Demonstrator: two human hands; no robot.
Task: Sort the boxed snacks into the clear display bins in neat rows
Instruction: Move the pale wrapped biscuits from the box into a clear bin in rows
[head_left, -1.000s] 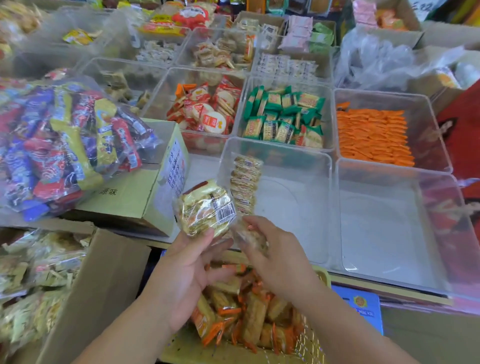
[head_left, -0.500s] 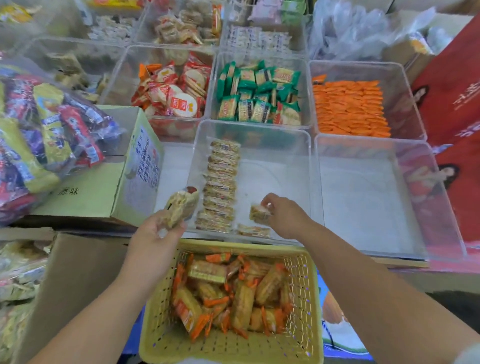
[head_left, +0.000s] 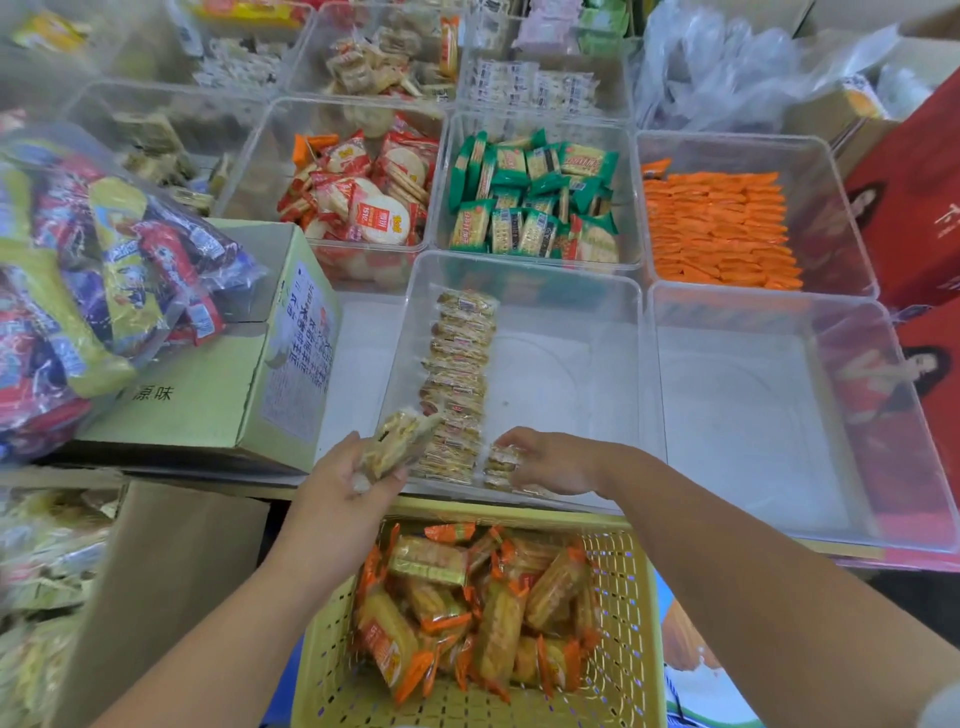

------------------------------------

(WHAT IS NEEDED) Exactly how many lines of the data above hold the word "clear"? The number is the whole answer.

(TASK OUTPUT) 2